▶ Exercise prompt: What you return should match the data word for word, minus the images.
*** Data below ***
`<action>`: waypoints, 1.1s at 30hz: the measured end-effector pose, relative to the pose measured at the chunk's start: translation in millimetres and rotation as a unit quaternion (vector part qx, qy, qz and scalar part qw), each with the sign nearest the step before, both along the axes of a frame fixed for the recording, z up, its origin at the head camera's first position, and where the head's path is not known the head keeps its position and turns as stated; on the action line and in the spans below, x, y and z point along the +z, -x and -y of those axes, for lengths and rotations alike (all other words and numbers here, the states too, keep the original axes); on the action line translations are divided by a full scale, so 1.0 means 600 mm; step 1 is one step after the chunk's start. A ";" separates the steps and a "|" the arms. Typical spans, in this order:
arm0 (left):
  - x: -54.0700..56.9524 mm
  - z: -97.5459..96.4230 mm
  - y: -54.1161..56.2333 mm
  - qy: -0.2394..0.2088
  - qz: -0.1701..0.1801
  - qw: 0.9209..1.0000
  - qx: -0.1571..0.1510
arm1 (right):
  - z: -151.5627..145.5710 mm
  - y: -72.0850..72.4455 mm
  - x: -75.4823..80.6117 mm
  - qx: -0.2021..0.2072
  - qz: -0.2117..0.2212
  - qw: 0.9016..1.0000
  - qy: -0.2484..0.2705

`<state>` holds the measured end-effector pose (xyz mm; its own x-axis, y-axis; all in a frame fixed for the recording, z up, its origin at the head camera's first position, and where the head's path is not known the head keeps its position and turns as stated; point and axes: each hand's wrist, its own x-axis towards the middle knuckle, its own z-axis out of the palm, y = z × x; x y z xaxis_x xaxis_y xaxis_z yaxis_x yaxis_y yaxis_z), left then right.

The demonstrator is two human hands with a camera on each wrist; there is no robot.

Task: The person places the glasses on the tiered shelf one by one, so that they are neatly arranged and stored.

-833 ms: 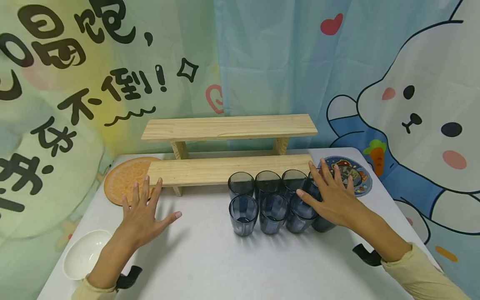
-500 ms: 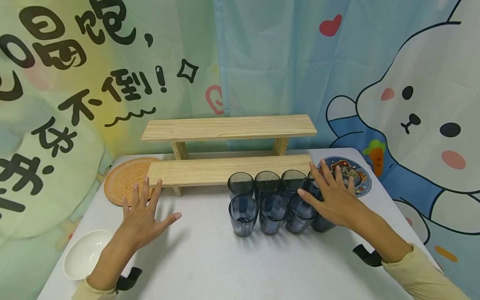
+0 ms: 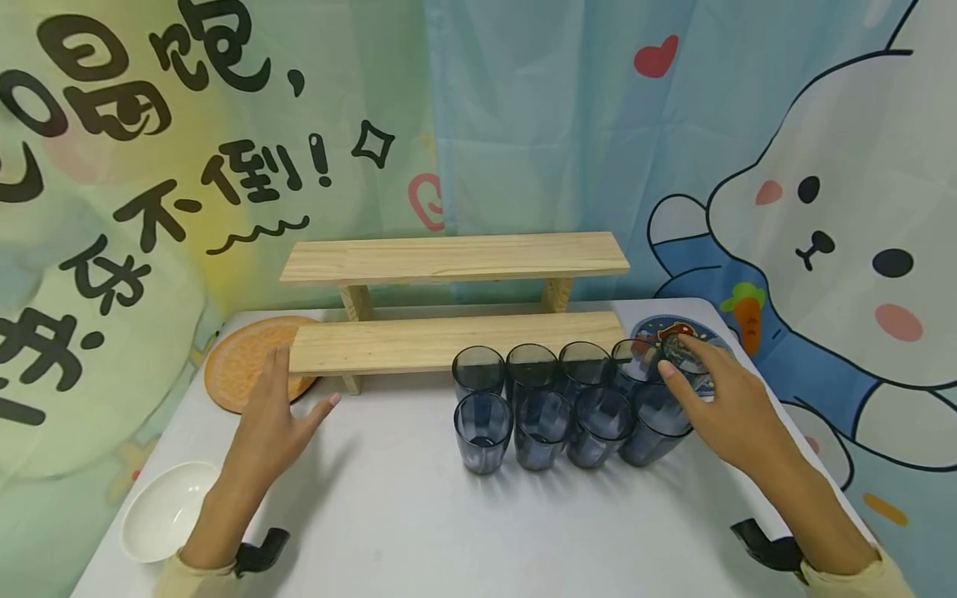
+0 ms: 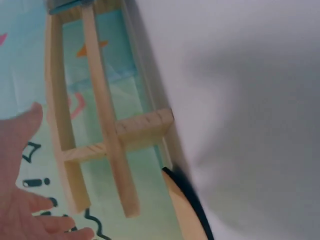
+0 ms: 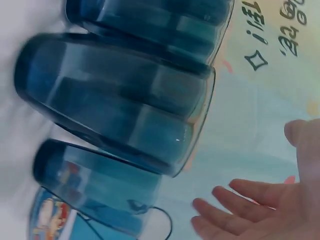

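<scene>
Several blue-tinted drinking glasses stand upright in two close rows in front of the wooden shelf. My right hand hovers at the right end of these rows, beside the front-right glass; the right wrist view has its fingers loosely extended and apart from the glasses. Partly behind that hand, another glass stands over the round blue patterned mat. Over the left of the table, my left hand holds nothing, its thumb spread from the fingers. Its fingertips overlap the orange round mat in the head view.
A two-tier wooden shelf stands at the back of the white table. A white bowl sits at the left edge, close to my left forearm. A printed curtain hangs behind the table.
My right hand has moved right, off the front of the glasses, uncovering the right-end ones. My left hand has turned, and its fingers have come closer together. The glasses stay in place.
</scene>
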<state>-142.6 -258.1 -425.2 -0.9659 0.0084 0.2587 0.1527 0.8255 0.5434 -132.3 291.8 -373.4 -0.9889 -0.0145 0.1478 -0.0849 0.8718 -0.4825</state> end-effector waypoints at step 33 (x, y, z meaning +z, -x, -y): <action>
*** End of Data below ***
▶ Answer for this exercise:
`<action>`: waypoints, 1.1s at 30hz: the measured end-effector pose, relative to the pose measured at the chunk's start: translation in millimetres and rotation as a unit quaternion (vector part qx, qy, qz and scalar part qw), each with the sign nearest the step before, both along the axes of a frame fixed for the recording, z up, its origin at the head camera's first position, and where the head's path is not known the head keeps its position and turns as stated; on the action line and in the spans below, x, y and z point along the +z, -x and -y of those axes, for lengths and rotations alike (all other words and numbers here, the states too, keep the original axes); on the action line translations are divided by a full scale, so 1.0 means 600 mm; step 1 is one step after the chunk's start. A ";" separates the steps and a "|" the arms. Typical spans, in this order:
arm0 (left):
  - x: -54.0700..56.9524 mm
  - z: -97.5459..96.4230 mm
  - y: -54.1161..56.2333 mm
  - qy: -0.2394..0.2088
  - qz: -0.1701..0.1801
  - qw: 0.9209..1.0000
  - qx: -0.1571..0.1510
arm1 (right):
  - z: -151.5627..145.5710 mm
  - y: -72.0850..72.4455 mm
  - x: -75.4823..80.6117 mm
  - qx: -0.2021..0.2072
  - qz: -0.2117..0.2212
  - qw: 0.9016..1.0000
  - qy: -0.2484..0.2705

`<state>` holds the measured end-effector pose (xyz mm; its own x-axis, y-axis; all in a frame fixed for the recording, z up, its origin at the head camera's first position, and where the head's path is not known the head keeps its position and turns as stated; point and axes: each hand's wrist, its own x-axis towards the middle knuckle, its own z-axis out of the palm, y = z × x; x y z xaxis_x xaxis_y xaxis_z yaxis_x yaxis_y yaxis_z), left then right.

The demonstrator is two human hands with a camera on each wrist; there is no robot.

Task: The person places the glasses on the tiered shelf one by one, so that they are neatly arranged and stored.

-833 ms: 
-500 ms: 
+0 ms: 
+0 ms: 
+0 ms: 

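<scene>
Several blue-tinted drinking glasses stand upright in two close rows in front of the wooden shelf. My right hand hovers at the right end of these rows, beside the front-right glass; the right wrist view has its fingers loosely extended and apart from the glasses. Partly behind that hand, another glass stands over the round blue patterned mat. Over the left of the table, my left hand holds nothing, its thumb spread from the fingers. Its fingertips overlap the orange round mat in the head view.
A two-tier wooden shelf stands at the back of the white table. A white bowl sits at the left edge, close to my left forearm. A printed curtain hangs behind the table.
My right hand has moved right, off the front of the glasses, uncovering the right-end ones. My left hand has turned, and its fingers have come closer together. The glasses stay in place.
</scene>
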<state>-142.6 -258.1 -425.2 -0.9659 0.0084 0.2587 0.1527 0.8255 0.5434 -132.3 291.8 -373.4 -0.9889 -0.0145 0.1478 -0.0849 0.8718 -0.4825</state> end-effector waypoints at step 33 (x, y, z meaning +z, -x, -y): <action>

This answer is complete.